:: ASSIGNMENT ::
Please copy each line of the records below that holds the word "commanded".

:: DATA SUPPLIED ::
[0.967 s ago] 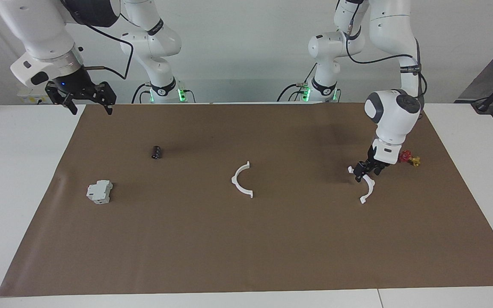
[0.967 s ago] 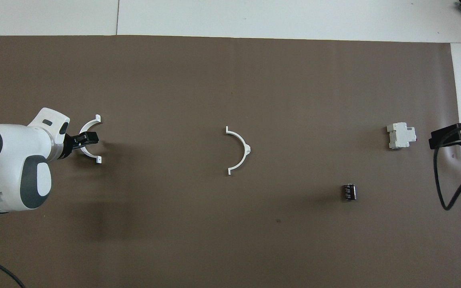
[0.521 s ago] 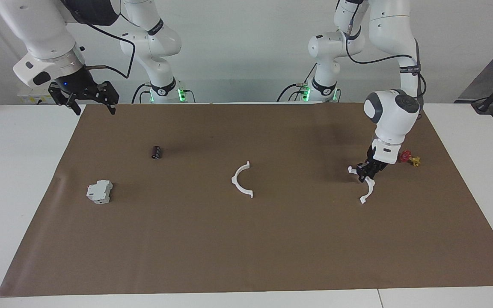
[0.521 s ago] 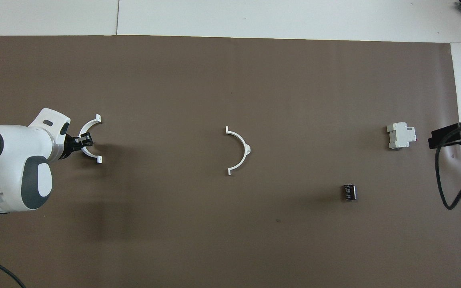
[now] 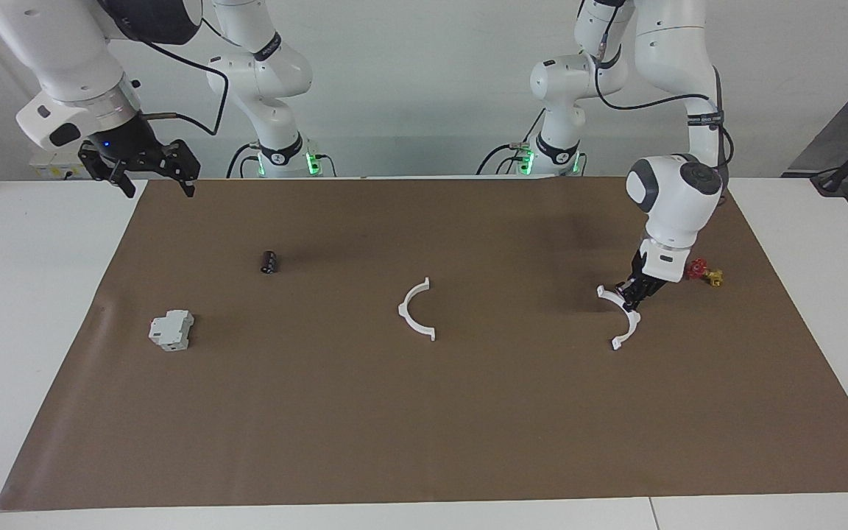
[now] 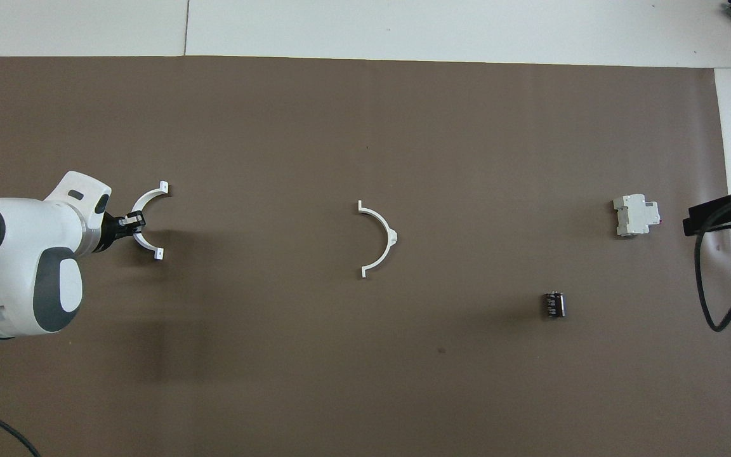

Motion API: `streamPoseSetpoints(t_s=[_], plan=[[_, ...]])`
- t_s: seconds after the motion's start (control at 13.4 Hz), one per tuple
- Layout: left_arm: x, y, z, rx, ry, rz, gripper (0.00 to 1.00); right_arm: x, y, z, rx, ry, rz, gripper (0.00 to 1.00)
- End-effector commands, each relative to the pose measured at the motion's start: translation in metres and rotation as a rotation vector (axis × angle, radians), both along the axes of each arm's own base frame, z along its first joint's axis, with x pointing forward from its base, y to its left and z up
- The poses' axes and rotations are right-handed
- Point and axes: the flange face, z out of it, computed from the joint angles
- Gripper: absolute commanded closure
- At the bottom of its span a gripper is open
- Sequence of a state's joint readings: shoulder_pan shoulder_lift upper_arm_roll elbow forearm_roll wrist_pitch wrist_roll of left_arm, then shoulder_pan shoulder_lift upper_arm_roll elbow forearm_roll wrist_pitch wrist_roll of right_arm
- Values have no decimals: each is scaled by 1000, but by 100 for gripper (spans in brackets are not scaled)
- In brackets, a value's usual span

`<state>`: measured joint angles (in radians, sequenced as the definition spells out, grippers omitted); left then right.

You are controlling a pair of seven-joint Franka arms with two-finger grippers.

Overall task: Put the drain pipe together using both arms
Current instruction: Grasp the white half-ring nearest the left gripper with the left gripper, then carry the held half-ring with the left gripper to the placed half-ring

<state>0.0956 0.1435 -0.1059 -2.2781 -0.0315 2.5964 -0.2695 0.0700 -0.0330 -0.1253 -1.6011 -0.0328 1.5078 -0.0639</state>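
Down at the left arm's end of the brown mat (image 5: pixel 468 427), the left gripper (image 5: pixel 634 296) pinches one thin white half-ring (image 5: pixel 624 322) mid-arc, tabs at its tips. Its twin half-ring (image 5: pixel 415 311) lies mid-mat. High up, the right gripper (image 5: pixel 152 174) waits spread wide, holding nothing, partly cut off overhead.

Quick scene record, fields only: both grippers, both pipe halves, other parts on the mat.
left gripper: shut on held half-ring, low over the mat at the left arm's end
held half-ring: white, pinched at mid-arc
free half-ring: lies mid-mat, untouched, apart from the held one
right gripper: open, raised over the mat edge at the right arm's end, waiting
valve: red and yellow, beside the left gripper
grey box: at the right arm's end
black part: nearer the robots than the grey box
assembly: not yet joined
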Motion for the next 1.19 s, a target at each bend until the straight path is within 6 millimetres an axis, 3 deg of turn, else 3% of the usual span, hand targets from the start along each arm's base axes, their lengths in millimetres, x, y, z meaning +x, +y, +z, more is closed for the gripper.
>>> streamPoseSetpoints(t_s=[0.0,0.37,0.74,0.89,1.04,1.12], plan=[[6,-45,15,-26,4,57,100,-2,0,1,27,-1,2,0],[12,-200,75,104,55,195,100,0,3,1,27,-8,8,0],[-18,-308,99,56,21,201,100,-1,2,1,27,-8,7,0],[-2,-327,92,15,30,209,100,0,3,1,27,-8,8,0],[-3,-351,54,29,55,184,100,0,3,1,27,-8,8,0],[-8,-350,45,42,68,180,100,0,3,1,27,-8,8,0]])
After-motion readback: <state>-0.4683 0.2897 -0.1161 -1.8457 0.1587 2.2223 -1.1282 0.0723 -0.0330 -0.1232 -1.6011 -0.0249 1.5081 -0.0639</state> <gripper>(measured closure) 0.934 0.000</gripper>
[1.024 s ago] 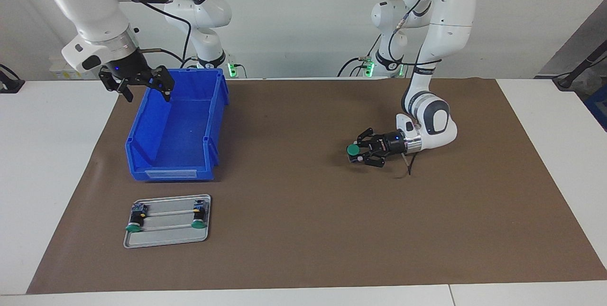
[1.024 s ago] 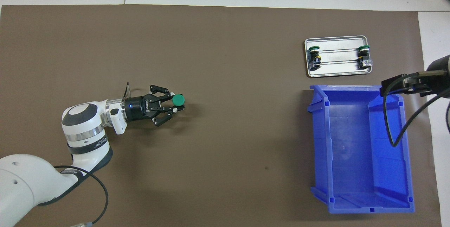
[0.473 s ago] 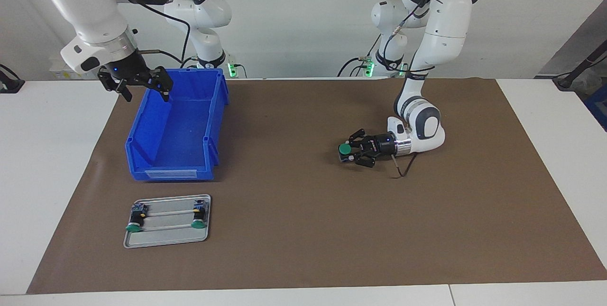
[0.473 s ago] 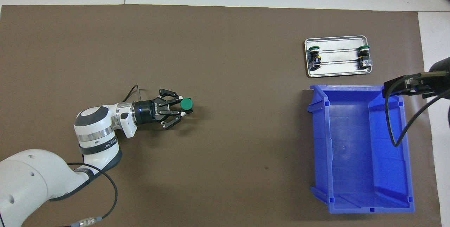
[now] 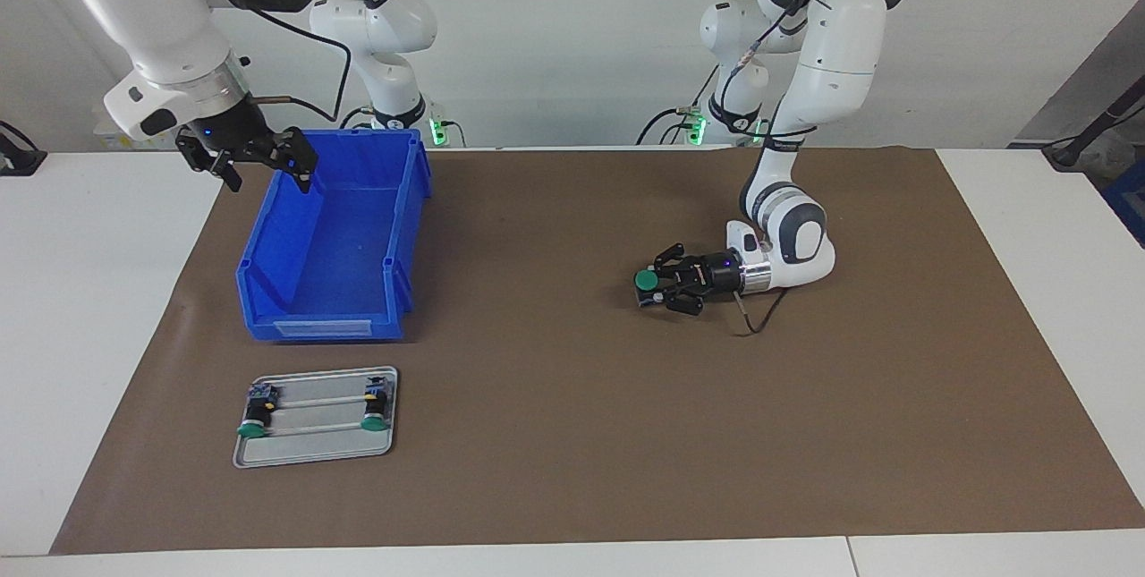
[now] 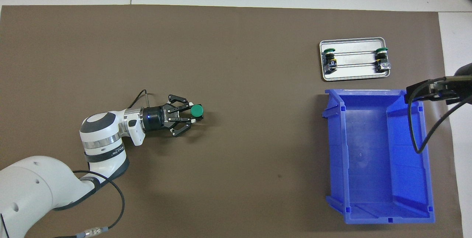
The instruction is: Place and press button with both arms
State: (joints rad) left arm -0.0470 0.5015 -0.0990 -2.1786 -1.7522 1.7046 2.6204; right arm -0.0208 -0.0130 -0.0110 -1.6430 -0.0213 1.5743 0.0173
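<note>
My left gripper [image 5: 656, 284] lies level and low over the brown mat, shut on a button with a round green cap [image 5: 645, 279] and a dark body. The same gripper [image 6: 190, 112] and button [image 6: 196, 110] show in the overhead view near the mat's middle, toward the left arm's end. I cannot tell whether the button touches the mat. My right gripper [image 5: 259, 167] is open and empty, up in the air over the rim of the blue bin [image 5: 322, 326] at its robot-side corner. Two more green-capped buttons [image 5: 255, 420] [image 5: 376, 416] lie on a small metal tray [image 5: 313, 452].
The blue bin [image 6: 333, 149] stands open-topped at the right arm's end of the mat, with nothing in it. The metal tray [image 6: 354, 76] lies just farther from the robots than the bin. White table borders the mat [image 5: 572, 434] on all sides.
My left gripper has moved with the button toward the right arm's end and come lower. My right gripper has drifted a little up and toward the table's end.
</note>
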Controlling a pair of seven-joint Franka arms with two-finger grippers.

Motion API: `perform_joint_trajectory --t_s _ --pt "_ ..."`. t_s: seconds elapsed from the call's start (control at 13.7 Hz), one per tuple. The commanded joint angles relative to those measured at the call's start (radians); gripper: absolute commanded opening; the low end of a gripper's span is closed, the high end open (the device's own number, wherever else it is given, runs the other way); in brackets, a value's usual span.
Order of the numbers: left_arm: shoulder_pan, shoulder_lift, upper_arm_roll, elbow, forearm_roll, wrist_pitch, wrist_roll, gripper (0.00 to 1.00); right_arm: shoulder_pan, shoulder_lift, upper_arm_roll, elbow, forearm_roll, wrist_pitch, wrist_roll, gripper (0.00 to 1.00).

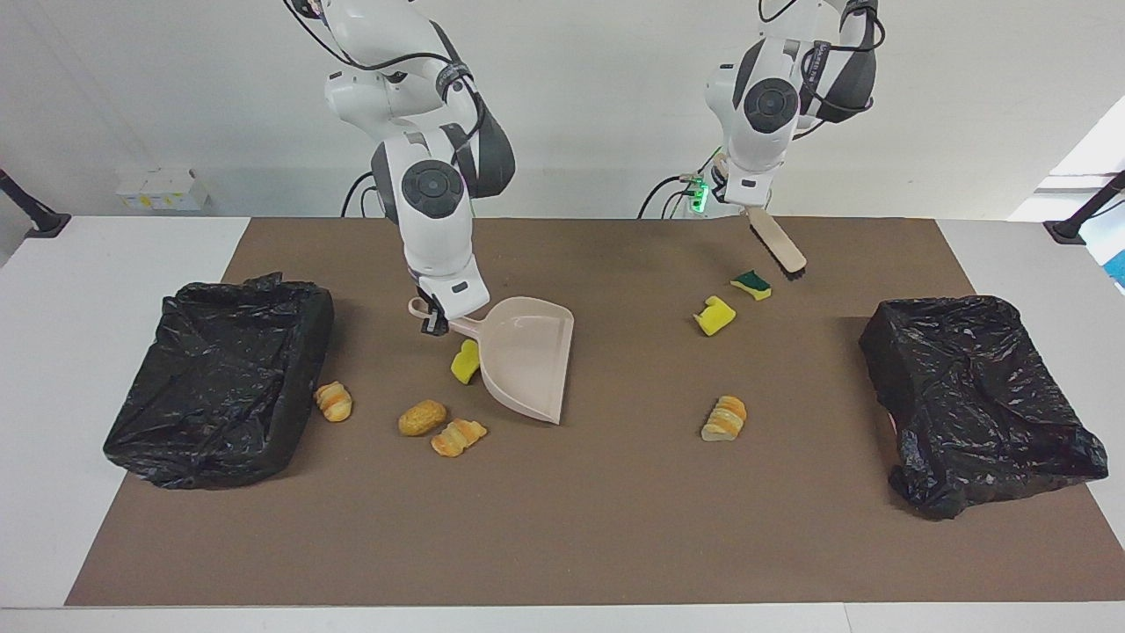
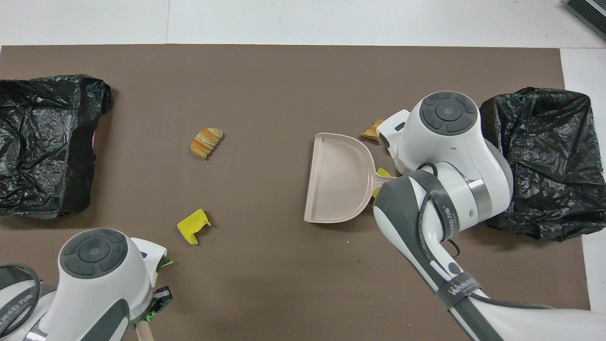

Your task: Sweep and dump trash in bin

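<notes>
In the overhead view the right arm's white wrist covers the right claw (image 1: 432,323), most of the striped golden-brown toy pastry (image 2: 371,132) beside the beige plastic dustpan (image 2: 338,177), and all but a sliver of the yellow sponge chunk (image 2: 383,172) by the dustpan's handle. Two more pastries near the black-bagged bin (image 2: 544,161) are fully hidden there. The left arm's wrist hides the left claw (image 1: 748,209) and the beige brush with black bristles (image 1: 778,244), leaving only the handle's tip at the bottom edge. The green-sided sponge piece (image 2: 165,262) barely peeks out.
</notes>
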Motion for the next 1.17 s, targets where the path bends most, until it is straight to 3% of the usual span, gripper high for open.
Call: perform_joint_trajectory --t_s 0.0,0.22,0.44,0.66,0.81,1.1 --pt "0.069 -0.017 -0.010 -0.056 0.007 0.057 -0.002 0.00 -0.004 -0.031 0.002 -0.052 -0.022 0.036 -0.072 0.00" --pt "0.059 0.003 -0.015 -0.162 -0.003 0.213 -0.034 0.00 0.012 -0.029 0.004 -0.118 -0.040 0.148 -0.134 0.00" --pt "0.034 0.022 -0.015 -0.173 -0.013 0.263 -0.020 0.00 0.042 -0.029 0.002 -0.144 -0.042 0.199 -0.135 0.00" --pt "0.025 0.059 -0.015 -0.155 -0.061 0.354 -0.014 0.00 0.042 -0.029 0.002 -0.144 -0.042 0.193 -0.133 0.00" --pt "-0.038 0.064 -0.013 -0.146 -0.062 0.382 0.074 0.00 0.042 -0.029 0.002 -0.141 -0.042 0.194 -0.132 0.00" --pt "-0.086 0.185 -0.016 -0.020 -0.075 0.462 0.118 0.00 0.042 -0.027 0.002 -0.140 -0.042 0.198 -0.130 0.00"
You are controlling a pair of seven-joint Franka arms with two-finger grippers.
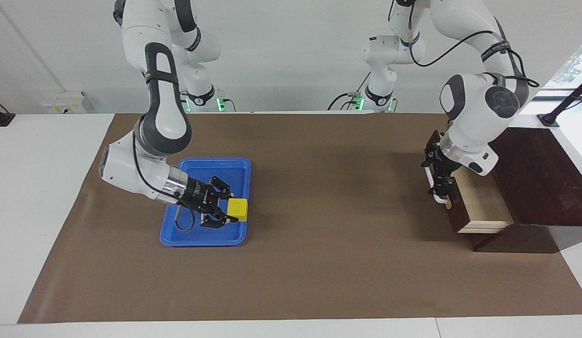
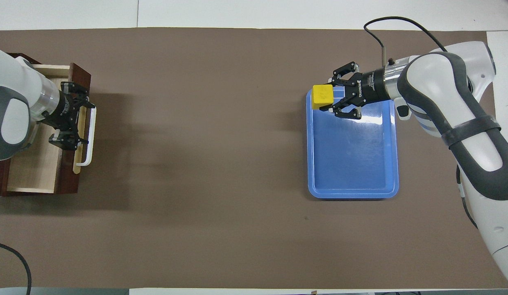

:: ANSWER TO THIS EXERCISE ::
- Gripper: absolute commanded closure
Motion API: `perform_joint_trajectory --t_s _ --pt "_ ..."`. t_s: seconds elapsed from the call's start (control at 13.7 Hz), one per tuple. The commanded joint angles relative to those measured at the call's start (radians); gripper: absolute commanded opening; the low end of a gripper's span is closed, the high end open (the device's own number, wherever else it is given, runs the other way); in brackets, a value's usual span.

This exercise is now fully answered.